[GIVEN DATA Boundary: Start]
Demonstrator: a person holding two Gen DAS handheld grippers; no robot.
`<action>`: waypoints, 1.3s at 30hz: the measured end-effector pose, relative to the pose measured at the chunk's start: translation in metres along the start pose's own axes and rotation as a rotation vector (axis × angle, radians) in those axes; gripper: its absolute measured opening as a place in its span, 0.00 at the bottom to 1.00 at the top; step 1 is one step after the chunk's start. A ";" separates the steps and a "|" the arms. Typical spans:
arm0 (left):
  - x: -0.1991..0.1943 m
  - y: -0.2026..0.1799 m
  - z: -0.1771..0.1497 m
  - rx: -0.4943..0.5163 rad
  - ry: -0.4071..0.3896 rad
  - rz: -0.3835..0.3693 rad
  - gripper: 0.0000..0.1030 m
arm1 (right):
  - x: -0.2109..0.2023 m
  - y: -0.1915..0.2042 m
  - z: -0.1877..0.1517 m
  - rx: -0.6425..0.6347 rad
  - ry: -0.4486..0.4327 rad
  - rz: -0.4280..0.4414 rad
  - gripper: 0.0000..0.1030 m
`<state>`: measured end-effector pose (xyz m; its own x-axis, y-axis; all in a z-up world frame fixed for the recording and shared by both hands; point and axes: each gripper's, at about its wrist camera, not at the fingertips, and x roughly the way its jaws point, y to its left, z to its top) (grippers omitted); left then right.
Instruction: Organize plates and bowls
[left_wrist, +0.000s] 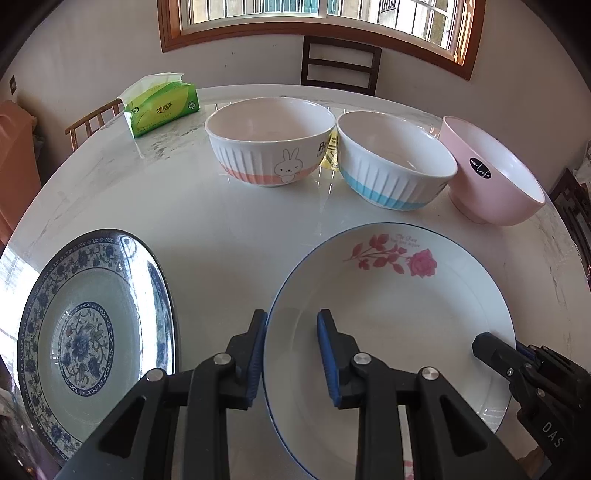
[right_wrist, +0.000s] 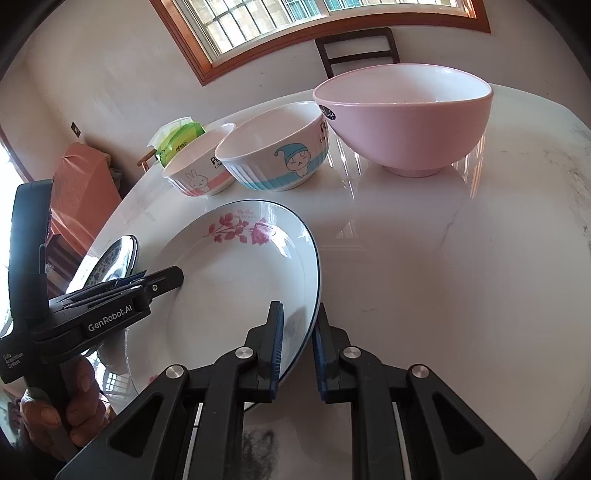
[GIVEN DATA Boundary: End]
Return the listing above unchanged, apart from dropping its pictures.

Demonstrator: a person holding two Gen DAS handheld grippers; no robot.
`<action>`: waypoints, 1.3s at 30hz: the measured end-effector pose, relative to the pose measured at the chunk's start: translation in metres along the start pose's own axes and rotation as a rotation vector (axis × angle, radians) in those axes; gripper: its absolute measured opening as a place in its span, 0.00 at the bottom to 1.00 at the top; step 1 is one step after the chunk's start. A ";" separates the steps and a "|" the arms. Typical spans:
arm0 (left):
  - x: -0.1991..0.1943 m
  - y: -0.2026..0.1799 m
  - z: -0.1771..0.1497 m
  - rx: -0.4943..0.5163 rad
  - ry: -0.4071..0.3896 rad
  - rz: -0.3835..0.3693 rad
  - gripper: 0.0000..0.1030 m
arm1 (right):
  - x: -0.2109..0.2023 m
  - y: -0.1915..0.2042 m
  - z: -0.1877..0.1517 m
  - rx: -0.6425..0.6347 rad
  - ry: -0.4486..0.4327 rad
  - rz: -0.4280..0.4414 rad
  - gripper: 0.0000..0.1030 m
`<state>`: measured end-effector pose (xyz m; its own x-axis, y-axis; all in a z-up world frame fixed for the recording and shared by both hands; point and axes: each gripper's, at about its wrist camera, not at the fingertips, and x roughly the way its jaws point, y to its left, z to its top) (grippers omitted); left then right.
Instruction: Organize plates and bowls
[left_wrist, +0.000s] 
[right_wrist, +0.000s] 

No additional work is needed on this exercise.